Carbohydrate composition of hemicelluloses and pectins in earlywood and latewood

The carbohydrate composition of hemicelluloses and pectins differed notably between EW and LW. LW contained more galactoglucomannan for all three studied wood parts, as also mentioned by Sjöström and Westermark (1999). For xylose (Xyl) and arabinose (Ara), only small differences were found, indicating similar amounts of arabinoxylan in LW and EW (Figs. 3, 4, and 5). Considering the thicker secondary wall in LW fibres, a higher mannan content in LW can be expected since this component is preferentially incorporated in the S2 layer as mentioned by Timell (1965, 1986) and Sjöström (1993). Pectins, mainly represented by GalA and Rha, were more predominant in EW. This can be explained by their specific location in the compound middle lamella (Sjöström et al. 1965; Timell 1965; Meier 1985; Hafrèn 1999).

Fig. 3.
figure 3

Sugar composition of hemicelluloses and pectins in earlywood (EW) and latewood (LW) of spruce heartwood (HW); average of five successive annual rings

Fig. 4.
figure 4

Sugar composition of hemicelluloses and pectins in earlywood (EW) and latewood (LW) of spruce sapwood (SW); average of five successive annual rings

Fig. 5.
figure 5

Sugar composition of hemicelluloses in earlywood (EW) and latewood (LW) of spruce transition zone wood (TZ); average of five successive annual rings

In the transition zone, the GlcA amounts were very low in both EW and LW, confirming the previous TZ analysis (Fig. 2). The LW samples of TZ contained clearly less of all hemicellulosic components than LW samples of HW and SW. Even the mannose and glucose amounts were smaller in LW than EW for TZ, contrary to results for HW and SW (Fig. 5).

Summary of results

The chemical composition of HW, TZ and SW in a Norway spruce stem section showed specific differences. The cellulose content decreased along the cross section from SW to HW, with a corresponding increase in lignin, whereas the amounts of hemicelluloses and pectins were about the same. However, HW contained more glucuronoxylan and pectins than SW. The amount of lipophilic extractives (below 1% w/w o.d. wood) was higher in SW, due mainly to a larger amount of triglycerides. In TZ, the amounts of lignin and lipophilic extractives were very small, probably attributed to the specific metabolic activities in this region of the wood stem.
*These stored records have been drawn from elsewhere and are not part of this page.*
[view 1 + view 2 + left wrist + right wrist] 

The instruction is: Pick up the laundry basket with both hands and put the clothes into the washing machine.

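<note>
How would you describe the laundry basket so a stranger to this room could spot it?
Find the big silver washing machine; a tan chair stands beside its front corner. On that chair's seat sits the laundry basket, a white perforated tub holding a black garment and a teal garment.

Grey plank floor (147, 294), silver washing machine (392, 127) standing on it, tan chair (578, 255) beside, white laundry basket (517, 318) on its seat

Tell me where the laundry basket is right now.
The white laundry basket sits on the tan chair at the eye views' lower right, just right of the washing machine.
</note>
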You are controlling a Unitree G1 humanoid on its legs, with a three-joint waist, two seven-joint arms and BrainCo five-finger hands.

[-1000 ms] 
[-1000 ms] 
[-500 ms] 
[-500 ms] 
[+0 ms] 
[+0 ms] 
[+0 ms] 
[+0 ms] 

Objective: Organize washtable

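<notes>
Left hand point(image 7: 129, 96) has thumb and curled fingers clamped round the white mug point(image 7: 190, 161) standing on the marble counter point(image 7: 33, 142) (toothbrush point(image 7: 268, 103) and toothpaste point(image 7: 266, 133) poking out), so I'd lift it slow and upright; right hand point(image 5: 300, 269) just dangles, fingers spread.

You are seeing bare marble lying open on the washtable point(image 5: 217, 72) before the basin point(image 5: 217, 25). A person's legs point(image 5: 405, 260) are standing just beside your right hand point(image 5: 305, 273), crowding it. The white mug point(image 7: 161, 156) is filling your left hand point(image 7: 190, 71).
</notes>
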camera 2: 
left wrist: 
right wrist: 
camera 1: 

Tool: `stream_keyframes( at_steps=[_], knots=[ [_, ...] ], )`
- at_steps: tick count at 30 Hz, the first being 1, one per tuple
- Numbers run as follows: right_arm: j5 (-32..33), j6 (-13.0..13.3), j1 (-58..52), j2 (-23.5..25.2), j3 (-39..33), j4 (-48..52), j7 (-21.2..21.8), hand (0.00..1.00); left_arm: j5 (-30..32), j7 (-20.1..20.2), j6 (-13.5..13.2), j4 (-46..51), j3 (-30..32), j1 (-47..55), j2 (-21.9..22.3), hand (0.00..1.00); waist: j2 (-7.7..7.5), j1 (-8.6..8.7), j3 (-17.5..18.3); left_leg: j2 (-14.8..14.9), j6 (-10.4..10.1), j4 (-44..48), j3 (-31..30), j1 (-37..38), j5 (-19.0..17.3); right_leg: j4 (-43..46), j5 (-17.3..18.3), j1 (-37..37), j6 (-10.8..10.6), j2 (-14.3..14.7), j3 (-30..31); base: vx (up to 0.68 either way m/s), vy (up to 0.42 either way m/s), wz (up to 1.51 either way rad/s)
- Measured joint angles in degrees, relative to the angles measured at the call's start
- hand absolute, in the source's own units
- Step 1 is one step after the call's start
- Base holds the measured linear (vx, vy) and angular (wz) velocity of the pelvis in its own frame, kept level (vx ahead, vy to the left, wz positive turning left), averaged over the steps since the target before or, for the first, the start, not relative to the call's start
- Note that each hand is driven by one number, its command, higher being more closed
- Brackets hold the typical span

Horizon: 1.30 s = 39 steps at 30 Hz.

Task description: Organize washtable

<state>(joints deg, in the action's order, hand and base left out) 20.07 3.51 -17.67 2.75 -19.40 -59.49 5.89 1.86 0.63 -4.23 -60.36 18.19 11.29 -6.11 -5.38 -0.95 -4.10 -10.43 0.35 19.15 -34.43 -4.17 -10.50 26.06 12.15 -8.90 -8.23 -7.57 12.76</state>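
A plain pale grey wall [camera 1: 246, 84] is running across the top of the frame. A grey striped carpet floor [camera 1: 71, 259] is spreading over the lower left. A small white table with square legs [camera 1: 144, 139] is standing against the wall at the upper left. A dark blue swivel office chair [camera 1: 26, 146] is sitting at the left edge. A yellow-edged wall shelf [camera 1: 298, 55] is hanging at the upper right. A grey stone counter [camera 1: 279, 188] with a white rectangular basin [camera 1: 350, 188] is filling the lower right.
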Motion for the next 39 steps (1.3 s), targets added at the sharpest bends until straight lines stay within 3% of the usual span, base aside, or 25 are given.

According to the different morphology of EW and LW fibres, the thick-wall fibres of LW contained more holocelluloses (celluloses+hemicelluloses) and conversely less lignin than EW fibres. A clearly higher content of galactoglucomannan was found in LW, as mannose is preferentially incorporated in the S2-layer of fibre walls. A larger amount of pectins (GalA, Rha) in EW may be explained by their preferential location in the middle lamella. The amount of lipophilic extractives was also larger in EW than in LW. In TZ, the differences between EW and LW were not so clear.